**TASK OBJECTIVE:** Every line of the material below, from the top through the line with "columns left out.", should be reproduced exactly.
Segment Open
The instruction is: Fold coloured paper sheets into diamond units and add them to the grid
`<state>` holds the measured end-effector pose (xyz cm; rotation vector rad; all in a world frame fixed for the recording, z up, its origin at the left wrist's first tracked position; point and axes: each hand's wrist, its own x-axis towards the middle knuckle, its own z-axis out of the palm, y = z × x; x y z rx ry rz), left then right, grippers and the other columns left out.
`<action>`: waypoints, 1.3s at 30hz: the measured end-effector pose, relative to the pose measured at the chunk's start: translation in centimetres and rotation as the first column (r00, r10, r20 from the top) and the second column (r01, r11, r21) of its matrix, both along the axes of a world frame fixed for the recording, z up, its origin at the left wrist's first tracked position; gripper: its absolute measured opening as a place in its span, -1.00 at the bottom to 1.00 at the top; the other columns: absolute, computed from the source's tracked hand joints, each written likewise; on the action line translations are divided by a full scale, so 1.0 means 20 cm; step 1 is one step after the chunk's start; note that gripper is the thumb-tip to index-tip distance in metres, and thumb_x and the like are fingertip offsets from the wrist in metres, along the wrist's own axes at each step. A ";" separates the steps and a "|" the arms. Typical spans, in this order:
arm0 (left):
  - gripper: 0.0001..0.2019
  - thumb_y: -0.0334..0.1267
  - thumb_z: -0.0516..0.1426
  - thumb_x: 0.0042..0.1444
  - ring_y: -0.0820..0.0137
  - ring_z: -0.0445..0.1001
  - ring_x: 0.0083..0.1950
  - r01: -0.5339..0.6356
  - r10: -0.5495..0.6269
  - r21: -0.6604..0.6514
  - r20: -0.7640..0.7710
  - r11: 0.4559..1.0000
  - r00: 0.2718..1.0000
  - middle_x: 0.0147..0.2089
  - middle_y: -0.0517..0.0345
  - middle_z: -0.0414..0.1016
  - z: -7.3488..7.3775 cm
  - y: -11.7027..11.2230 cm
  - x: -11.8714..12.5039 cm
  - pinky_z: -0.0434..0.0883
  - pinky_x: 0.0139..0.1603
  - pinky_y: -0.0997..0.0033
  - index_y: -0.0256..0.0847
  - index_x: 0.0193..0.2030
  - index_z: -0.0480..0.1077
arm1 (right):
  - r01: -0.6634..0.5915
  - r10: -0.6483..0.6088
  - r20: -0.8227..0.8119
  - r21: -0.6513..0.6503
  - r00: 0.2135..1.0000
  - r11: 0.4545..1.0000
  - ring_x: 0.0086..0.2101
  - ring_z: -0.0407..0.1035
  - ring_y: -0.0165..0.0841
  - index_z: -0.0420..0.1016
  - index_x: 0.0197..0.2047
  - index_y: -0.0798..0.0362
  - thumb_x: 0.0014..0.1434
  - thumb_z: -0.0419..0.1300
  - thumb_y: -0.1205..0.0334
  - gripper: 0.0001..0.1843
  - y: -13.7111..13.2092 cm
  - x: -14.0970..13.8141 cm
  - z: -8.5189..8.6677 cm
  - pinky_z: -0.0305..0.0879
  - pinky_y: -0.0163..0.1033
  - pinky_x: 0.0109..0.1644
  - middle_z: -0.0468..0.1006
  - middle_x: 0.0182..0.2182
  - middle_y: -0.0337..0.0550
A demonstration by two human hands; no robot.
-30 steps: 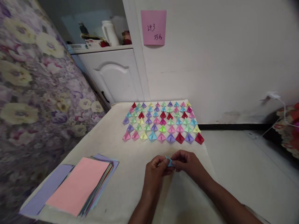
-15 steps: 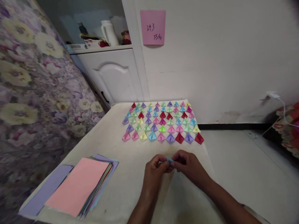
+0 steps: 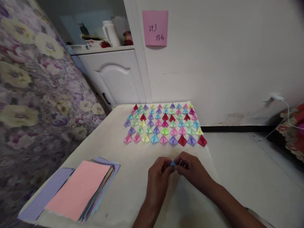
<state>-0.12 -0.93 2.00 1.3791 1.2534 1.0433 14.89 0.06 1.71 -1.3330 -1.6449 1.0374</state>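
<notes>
Between my fingertips is a small folded piece of blue paper (image 3: 173, 163), mostly covered by them. My left hand (image 3: 159, 171) pinches it from the left, thumb and forefinger together. From the right, my right hand (image 3: 188, 164) grips the same piece with its fingertips. Both hands are just above the near part of the cream-covered table (image 3: 133, 177). Beyond them lie rows of small folded paper shapes in many colours, among them a purple one (image 3: 173, 141), a dark red one (image 3: 202, 140) and a light blue one (image 3: 155, 138).
A stack of coloured paper with a pink sheet (image 3: 80, 188) on top lies at the left, beside a purple sheet (image 3: 48, 193). A floral curtain (image 3: 42, 104) hangs along the left. Behind the table are a white cabinet (image 3: 118, 79) and a wall bearing a pink note (image 3: 155, 28).
The blue paper has turned between my fingers and now shows a small pointed shape. My left hand has shifted slightly; the rows and the stack are unchanged.
</notes>
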 end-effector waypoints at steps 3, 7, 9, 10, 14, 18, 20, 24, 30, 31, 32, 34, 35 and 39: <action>-0.91 -0.34 0.10 0.01 0.35 0.43 -0.26 -0.005 0.005 0.008 -0.021 1.000 1.000 -0.32 0.15 0.46 0.01 0.00 0.00 0.35 -0.25 0.45 -0.18 -0.31 0.40 | -0.037 0.034 -0.062 -0.040 0.997 0.999 -0.48 0.35 -0.41 0.41 -0.40 0.03 0.01 0.15 0.33 -0.96 0.00 0.00 0.00 0.22 -0.32 -0.42 0.44 -0.51 -0.26; -0.86 -0.25 0.12 0.03 0.35 0.46 -0.31 0.002 0.004 -0.056 0.115 0.998 0.993 -0.37 0.14 0.50 0.03 0.01 -0.01 0.37 -0.25 0.43 -0.21 -0.27 0.42 | -0.061 0.036 -0.216 -0.112 0.976 0.992 -0.49 0.34 -0.41 0.39 -0.38 0.04 0.04 0.15 0.30 -0.97 0.00 0.00 -0.01 0.23 -0.32 -0.41 0.44 -0.54 -0.27; -0.81 -0.19 0.08 0.08 0.35 0.46 -0.35 0.023 -0.008 -0.073 0.194 0.997 0.981 -0.43 0.13 0.50 0.03 0.02 -0.02 0.38 -0.26 0.40 -0.24 -0.27 0.43 | -0.091 0.042 -0.315 -0.143 0.948 0.985 -0.49 0.33 -0.41 0.38 -0.35 0.04 0.05 0.15 0.27 -0.94 0.00 0.00 -0.01 0.24 -0.31 -0.40 0.44 -0.55 -0.27; -0.78 -0.17 0.07 0.09 0.35 0.46 -0.36 0.037 -0.018 -0.080 0.225 0.996 0.974 -0.45 0.12 0.50 0.04 0.02 -0.02 0.38 -0.26 0.39 -0.26 -0.27 0.44 | -0.103 0.046 -0.350 -0.146 0.936 0.984 -0.49 0.33 -0.42 0.38 -0.34 0.04 0.06 0.15 0.25 -0.93 0.00 0.00 -0.01 0.24 -0.31 -0.39 0.45 -0.55 -0.28; -0.76 -0.14 0.10 0.07 0.35 0.47 -0.39 0.069 -0.028 -0.131 0.286 0.989 0.958 -0.48 0.10 0.51 0.04 0.03 -0.03 0.37 -0.30 0.40 -0.29 -0.29 0.44 | -0.123 0.055 -0.404 -0.144 0.913 0.982 -0.48 0.32 -0.43 0.37 -0.36 0.05 0.06 0.16 0.23 -0.92 0.00 -0.01 0.01 0.24 -0.31 -0.37 0.44 -0.54 -0.27; -0.81 -0.19 0.14 0.03 0.39 0.46 -0.42 0.068 -0.021 -0.145 0.307 0.987 0.951 -0.50 0.13 0.51 0.04 0.03 -0.03 0.34 -0.35 0.46 -0.28 -0.31 0.43 | -0.147 0.064 -0.439 -0.158 0.896 0.976 -0.48 0.33 -0.43 0.37 -0.36 0.05 0.06 0.17 0.23 -0.91 -0.01 -0.02 0.02 0.25 -0.30 -0.36 0.45 -0.54 -0.27; -0.83 -0.20 0.15 0.02 0.40 0.45 -0.43 0.074 -0.021 -0.150 0.325 0.986 0.945 -0.50 0.13 0.51 0.03 0.03 -0.03 0.33 -0.36 0.47 -0.28 -0.33 0.43 | -0.153 0.064 -0.448 -0.166 0.892 0.974 -0.47 0.34 -0.42 0.37 -0.36 0.06 0.05 0.18 0.23 -0.90 -0.01 -0.01 0.02 0.26 -0.30 -0.35 0.46 -0.53 -0.26; -0.83 -0.20 0.13 0.04 0.42 0.42 -0.43 0.076 -0.011 -0.162 0.372 0.984 0.928 -0.51 0.13 0.47 0.02 0.02 -0.03 0.32 -0.35 0.46 -0.29 -0.35 0.42 | -0.180 0.073 -0.489 -0.175 0.869 0.968 -0.48 0.35 -0.42 0.37 -0.35 0.07 0.04 0.20 0.20 -0.87 -0.01 -0.01 0.03 0.28 -0.29 -0.36 0.47 -0.52 -0.25; -0.82 -0.26 0.24 -0.12 0.43 0.40 -0.38 0.001 0.044 -0.145 0.308 0.989 0.950 -0.42 0.19 0.46 0.05 0.02 -0.01 0.32 -0.34 0.51 -0.24 -0.33 0.43 | -0.162 0.029 -0.586 -0.177 0.810 0.971 -0.50 0.29 -0.45 0.40 -0.36 0.07 0.00 0.24 0.16 -0.82 0.00 -0.03 0.02 0.24 -0.34 -0.43 0.41 -0.52 -0.27; -0.83 -0.27 0.25 -0.14 0.43 0.40 -0.39 -0.002 0.048 -0.149 0.305 0.989 0.951 -0.43 0.20 0.46 0.05 0.02 -0.01 0.32 -0.35 0.51 -0.24 -0.35 0.42 | -0.145 0.015 -0.590 -0.174 0.807 0.974 -0.51 0.26 -0.47 0.41 -0.36 0.07 -0.01 0.24 0.16 -0.83 0.01 -0.03 0.01 0.20 -0.36 -0.46 0.39 -0.52 -0.28; -0.84 -0.27 0.24 -0.13 0.44 0.40 -0.40 0.000 0.047 -0.152 0.307 0.988 0.951 -0.44 0.21 0.45 0.06 0.02 0.00 0.32 -0.37 0.51 -0.23 -0.37 0.41 | -0.135 0.007 -0.590 -0.173 0.808 0.976 -0.52 0.23 -0.49 0.41 -0.37 0.07 -0.01 0.24 0.18 -0.84 0.01 -0.03 0.01 0.17 -0.38 -0.48 0.38 -0.52 -0.29; -0.88 -0.27 0.21 -0.08 0.44 0.40 -0.43 0.008 0.037 -0.141 0.315 0.990 0.948 -0.48 0.22 0.44 0.06 0.01 0.00 0.32 -0.39 0.50 -0.23 -0.39 0.39 | -0.133 0.004 -0.585 -0.178 0.811 0.975 -0.52 0.21 -0.48 0.41 -0.37 0.06 0.00 0.24 0.19 -0.86 0.01 -0.03 0.00 0.13 -0.38 -0.49 0.36 -0.54 -0.30; -0.90 -0.27 0.19 -0.05 0.44 0.40 -0.44 0.011 0.031 -0.129 0.318 0.992 0.948 -0.49 0.22 0.43 0.06 0.01 0.01 0.33 -0.39 0.49 -0.23 -0.39 0.38 | -0.137 0.007 -0.583 -0.179 0.812 0.974 -0.52 0.20 -0.48 0.40 -0.37 0.06 0.00 0.24 0.20 -0.86 0.01 -0.03 -0.01 0.12 -0.38 -0.50 0.36 -0.54 -0.30; -0.91 -0.26 0.14 0.02 0.42 0.42 -0.41 0.002 0.014 -0.059 0.267 0.998 0.964 -0.48 0.21 0.43 0.05 -0.01 0.01 0.35 -0.35 0.46 -0.22 -0.36 0.35 | -0.121 0.016 -0.536 -0.161 0.844 0.980 -0.55 0.19 -0.49 0.39 -0.38 0.07 0.01 0.23 0.21 -0.88 0.01 -0.02 0.00 0.12 -0.38 -0.50 0.33 -0.58 -0.32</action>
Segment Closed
**RESULT OF THIS EXERCISE:**
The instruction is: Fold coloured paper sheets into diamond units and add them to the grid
`<state>` holds the measured end-effector pose (xyz cm; rotation vector rad; all in a world frame fixed for the recording, z up, its origin at the left wrist's first tracked position; point and axes: each hand's wrist, its own x-axis towards the middle knuckle, its own z-axis out of the palm, y = z × x; x y z rx ry rz), left then right, grippers and the other columns left out.

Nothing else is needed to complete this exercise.